§ Task statement
Find the lines in the records below that contain "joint", and report each of them.

§ Working data
# # # # #
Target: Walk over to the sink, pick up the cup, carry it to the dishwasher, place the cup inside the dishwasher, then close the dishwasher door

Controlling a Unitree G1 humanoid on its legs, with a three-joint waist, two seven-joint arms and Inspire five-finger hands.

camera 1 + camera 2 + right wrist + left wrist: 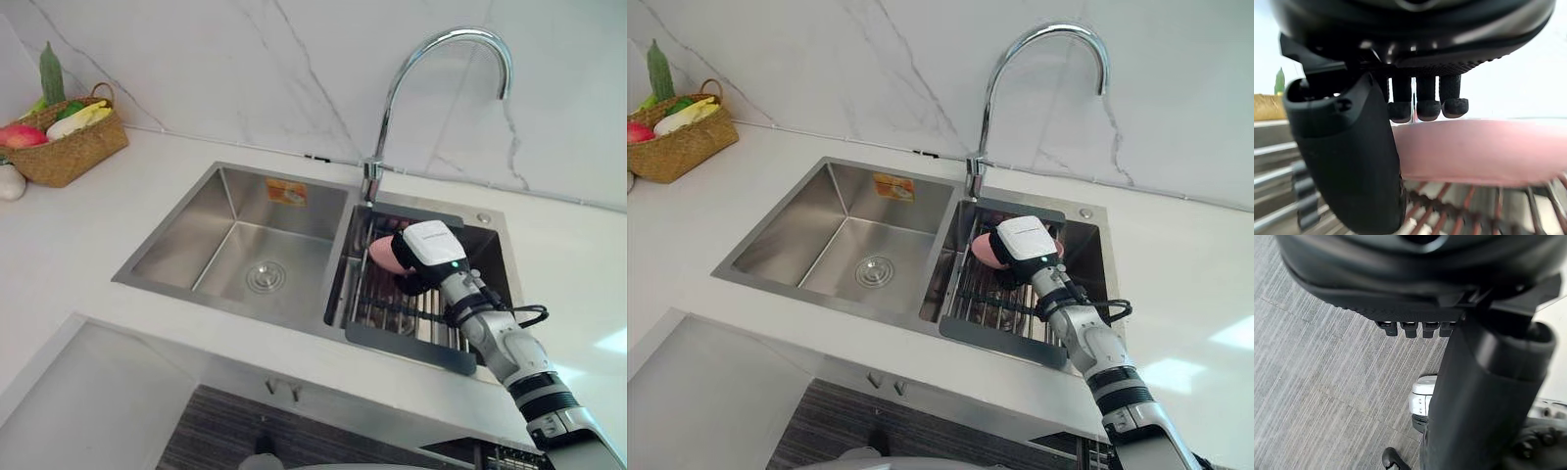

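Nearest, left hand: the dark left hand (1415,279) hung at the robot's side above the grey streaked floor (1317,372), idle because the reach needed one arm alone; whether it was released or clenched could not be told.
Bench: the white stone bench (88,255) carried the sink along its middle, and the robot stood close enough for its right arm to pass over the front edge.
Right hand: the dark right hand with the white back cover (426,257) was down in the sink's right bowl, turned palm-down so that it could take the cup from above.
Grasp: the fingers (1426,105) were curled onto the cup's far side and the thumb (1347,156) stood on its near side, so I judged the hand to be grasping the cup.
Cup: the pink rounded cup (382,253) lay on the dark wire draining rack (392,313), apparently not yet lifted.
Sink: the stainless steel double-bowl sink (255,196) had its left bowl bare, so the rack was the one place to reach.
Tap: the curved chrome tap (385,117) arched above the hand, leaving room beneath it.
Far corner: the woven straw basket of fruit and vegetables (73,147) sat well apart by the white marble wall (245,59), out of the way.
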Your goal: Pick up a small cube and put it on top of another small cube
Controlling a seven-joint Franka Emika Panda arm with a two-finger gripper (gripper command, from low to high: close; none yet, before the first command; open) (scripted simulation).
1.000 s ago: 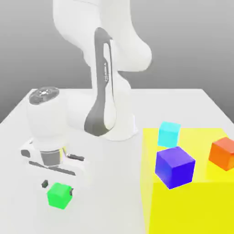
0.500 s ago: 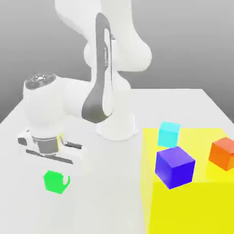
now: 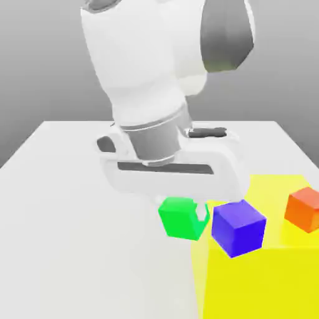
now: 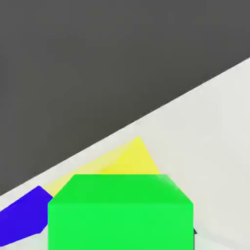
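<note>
The small bright-green cube (image 3: 179, 218) hangs a little above the table, held between the fingers of my gripper (image 3: 182, 219). It is just to the exterior view's left of the larger blue cube (image 3: 238, 227), about level with it and close to its side. In the hand view the green cube (image 4: 120, 215) sits right under the hand, with the blue cube (image 4: 22, 219) beside it. One pale finger (image 3: 200, 214) shows against the green cube's side nearest the blue cube.
The blue cube and an orange cube (image 3: 305, 209) rest on a yellow area (image 3: 261, 280) at the exterior view's right. The white table (image 3: 62, 218) stretches away to the left. My bulky white hand and arm (image 3: 156, 93) tower over the cubes.
The gripper has carried the green cube up off the table and to the exterior view's right, from the left front to beside the blue cube. The hand now covers the cyan cube.
</note>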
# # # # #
§ Your solution
Controlling a Unitree G1 humanoid on its legs, with a three-joint waist, two seven-joint arms and Inspire five-finger hands.
Controlling a seven-joint Franka Emika Panda arm with a two-finger gripper (gripper command, from low to high: close; none yet, before the first command; open) (scripted simulation).

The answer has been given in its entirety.